Aujourd’hui sédentarisés dans des missions ou des villages gouvernementaux. Le vieux Taluan se souvient de ce temps pas si lointain, où lui et son clan arpentaient encore les profondeurs des dernières forêts primaires de cette region d’Asie.
Un témoignage précieux autant qu’ultime qui nous raconte la chronique des derniers témoins d’un mode de vie qui fut celui de toute l’humanité pendant plusieurs millions d’années et qui s’éteint aujourd’hui dans l’ignorance et l’indifférence du plus grand nombre.
Pendant la plus longue période de son histoire, l’homme a vécu de chasse et de cueillette. Il y a seulement dix mille ans qu’il a commencé, en différents endroits de la terre, à cultiver les plantes et à élever le bétail. On parle de la révolution néolithique et on essaie de dire par là que ce passage à un nouveau mode d’existence a fondamentalement transformé la vie de l’homme. Mais au début de notre ère, la moitié de la surface habitable de la terre était encore peuplée de tribus de chasseurs-cueilleurs. Celles qui survivent aujourd’hui sont devenues si petites et si discrètes que la société humaine contemporaine les ignore et les néglige alors qu’elles sont pourtant les derniers témoins vivants d’un mode de vie qui fut celui de toute l’humanité pendant plus de trois millions d’années.

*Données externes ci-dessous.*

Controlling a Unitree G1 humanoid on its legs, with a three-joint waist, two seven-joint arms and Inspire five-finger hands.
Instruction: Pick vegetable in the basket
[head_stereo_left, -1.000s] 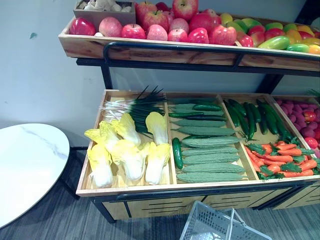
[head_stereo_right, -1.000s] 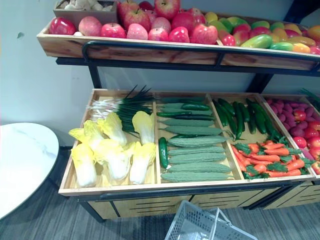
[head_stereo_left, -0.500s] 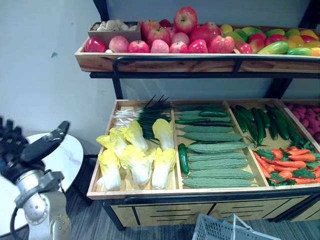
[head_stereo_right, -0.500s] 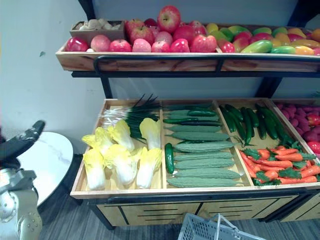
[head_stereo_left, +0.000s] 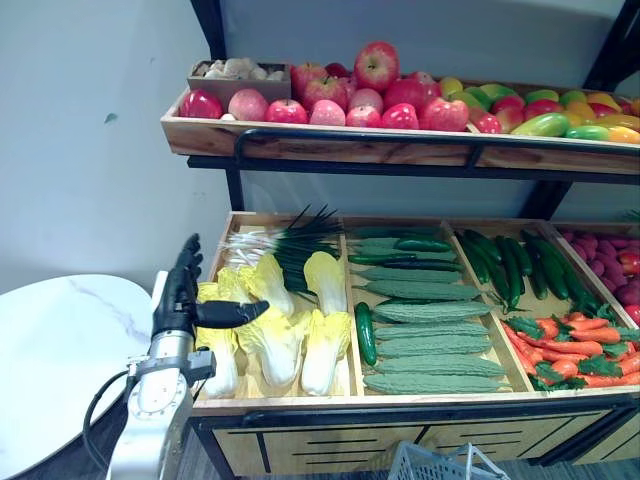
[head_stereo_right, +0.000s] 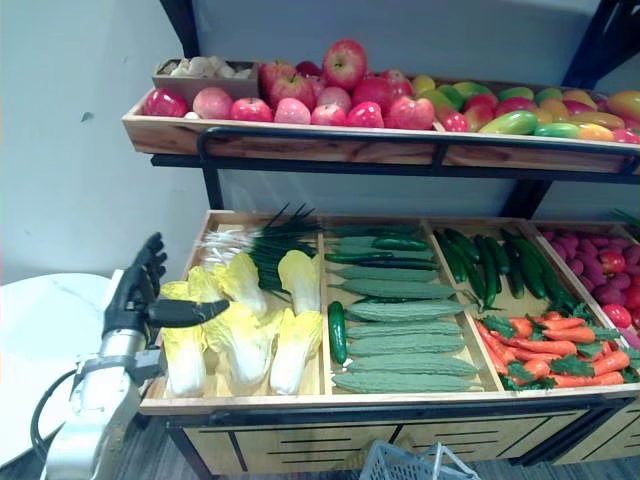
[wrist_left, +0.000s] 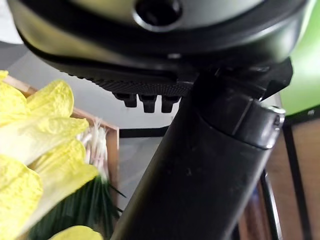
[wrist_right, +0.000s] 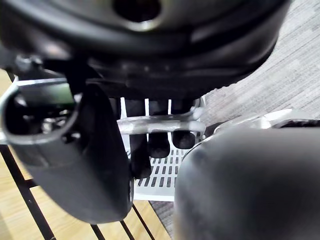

Puiser sans épuiser, telle pourrait être leur devise. Ne restant jamais très plus de quelques jours au même endroit, les petits groupes de chasseurs-cueilleurs quittent leurs éphémères campements de branchages et de feuillages dès qu’ils sont obligés d’aller trop loin pour trouver du gibier, du miel sauvage, des baies comestibles, des racines ou des tubercules. Ils se font si discrets, si furtifs que la nature se régénère aussitôt après leur départ.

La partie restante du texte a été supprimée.